Directions for this task: Images don't belong in the copy. Output the rest of the data exactly.

== Material provided

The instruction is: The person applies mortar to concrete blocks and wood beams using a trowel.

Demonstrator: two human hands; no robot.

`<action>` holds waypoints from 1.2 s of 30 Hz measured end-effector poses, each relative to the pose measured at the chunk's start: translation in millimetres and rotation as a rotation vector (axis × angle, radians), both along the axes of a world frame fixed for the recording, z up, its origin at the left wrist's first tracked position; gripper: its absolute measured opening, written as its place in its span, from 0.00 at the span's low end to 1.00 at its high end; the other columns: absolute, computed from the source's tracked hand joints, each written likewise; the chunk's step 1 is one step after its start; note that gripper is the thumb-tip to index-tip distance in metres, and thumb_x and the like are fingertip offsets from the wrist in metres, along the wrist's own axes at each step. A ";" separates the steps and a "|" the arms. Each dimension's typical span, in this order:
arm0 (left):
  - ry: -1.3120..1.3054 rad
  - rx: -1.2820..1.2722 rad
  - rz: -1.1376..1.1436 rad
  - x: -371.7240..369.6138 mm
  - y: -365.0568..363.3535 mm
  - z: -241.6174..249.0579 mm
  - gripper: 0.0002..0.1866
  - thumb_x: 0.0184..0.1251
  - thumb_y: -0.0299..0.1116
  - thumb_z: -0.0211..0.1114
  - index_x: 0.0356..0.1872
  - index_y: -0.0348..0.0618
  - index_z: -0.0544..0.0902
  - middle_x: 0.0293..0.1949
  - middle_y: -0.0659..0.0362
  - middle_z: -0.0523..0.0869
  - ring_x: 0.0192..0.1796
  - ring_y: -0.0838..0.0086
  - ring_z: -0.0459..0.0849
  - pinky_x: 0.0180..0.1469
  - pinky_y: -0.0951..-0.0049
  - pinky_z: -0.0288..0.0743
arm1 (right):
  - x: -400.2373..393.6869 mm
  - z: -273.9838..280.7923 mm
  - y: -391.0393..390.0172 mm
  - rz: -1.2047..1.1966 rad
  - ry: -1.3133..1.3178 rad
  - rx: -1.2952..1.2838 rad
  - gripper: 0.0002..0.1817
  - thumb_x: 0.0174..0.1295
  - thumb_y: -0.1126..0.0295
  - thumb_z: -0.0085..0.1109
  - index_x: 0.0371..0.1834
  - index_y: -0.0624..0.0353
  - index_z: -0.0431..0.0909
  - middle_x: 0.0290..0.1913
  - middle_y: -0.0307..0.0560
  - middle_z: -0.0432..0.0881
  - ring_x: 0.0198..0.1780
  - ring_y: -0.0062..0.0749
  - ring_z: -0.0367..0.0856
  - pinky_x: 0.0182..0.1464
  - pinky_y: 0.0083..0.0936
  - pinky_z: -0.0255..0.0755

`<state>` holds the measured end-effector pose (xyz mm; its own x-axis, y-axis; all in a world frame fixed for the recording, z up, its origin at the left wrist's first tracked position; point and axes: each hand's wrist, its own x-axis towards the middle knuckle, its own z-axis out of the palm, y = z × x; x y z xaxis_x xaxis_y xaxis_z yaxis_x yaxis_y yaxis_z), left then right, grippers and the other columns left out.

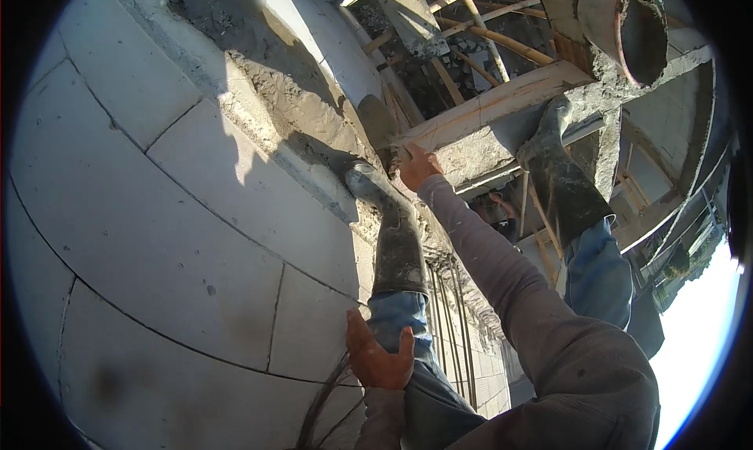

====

Exercise solution:
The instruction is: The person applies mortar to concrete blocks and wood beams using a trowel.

Demonstrator: two human hands; no robot.

`<action>` holds waypoints from 1.2 s of 30 Hz measured end-effector poses, each relative to the pose measured at the chunk's start: translation in millimetres and rotation as a rotation vector (axis × angle, radians), both along the axes of a world frame fixed for the recording, z up, its origin at the left wrist's first tracked position; gripper: its absolute measured opening, written as its place in its span, from 0.00 at the span's low end to 1.00 at its high end; the other columns: absolute, computed from the source's tracked hand joints, each written likewise; the chunk's step 1 is one step after its start; note that gripper is the thumb-tip to index-tip distance in metres, and thumb_x and the like are fingertip offsets from the wrist in metres, along the wrist's own axes at each step. A ";" separates the steps and a "|" the arms. Each dimension's typical span, in this order:
arm0 (left):
  - ry: -1.3120..1.3054 rad
  - rx: -1.2820..1.2722 rad
  - rz: -1.1376..1.1436 rad
  - x: -371.7240..369.6138 mm
  - y: -365.0568..363.3535 mm
  - z: -241.6174..249.0579 mm
  - gripper: 0.0002..0.1866
  - thumb_x: 0.0184..0.1251
  - thumb_y: -0.0299..0.1116
  - thumb_z: -0.0211..0.1114
  - index_x: 0.0356..0.1872
  - index_y: -0.0348..0.0618
  - index_z: -0.0544..0.0902
  - middle_x: 0.0293..0.1949
  - middle_y: -0.0659..0.0362
  - middle_z: -0.0523..0.0869
  - ring_x: 0.0192..0.1796
  - ring_y: -0.0838..0.0086
  - ring_z: -0.0459..0.0849
  - pinky_x: 0.0180..0.1469
  - pinky_y: -0.0951..-0.0049
  - pinky_z: -0.0288..0.0743
arm1 (right):
  - x: -400.2373..393.6869 mm
  - z: -273.9838..280.7923 mm
  - y: -391.0393..390.0172 mm
  - rz: -1.2047..1.1966 rad
  - ry: -1.3133..1.3178 rad
  - rx: -1.2952..1.2838 rad
  - gripper: 0.0002..0.1817
  - thumb_x: 0.0174..0.1295
  - thumb_y: -0.1126..0.0295
  - thumb_z: -0.0085..0.1109
  - index_x: 0.0371..0.1834
  - index_y: -0.0624..0.0353
  - index_z: -0.0431..0.0909
  - middle_x: 0.0290..0.1913
  - middle_y: -0.0307..0.0560
  - middle_z: -0.0432..0.0881
  - ring_x: 0.0198..0.1780
  - ring_y: -0.0062..0.0749
  - ring_z: -0.0367..0.0856
  - pinky_x: 0.0182..0.1464
  - pinky_y: 0.0083..0.0936
  - pinky_z: -0.0255..0.0755

`<state>` holds the measured end-effector pose (xyz mm; its own x-axis, y-axis; all in a world frame fixed for the recording, z up, its origin at the left wrist's first tracked position; point and axes: each hand's wrist, its own x-axis towards the middle knuckle, its own z-axis out of the palm, y = z × x; x y z xaxis_x xaxis_y xaxis_z yaxis_x yaxis_y yaxis_z), left then right, grippers and the other columns left out.

Work on this exercise has been finished.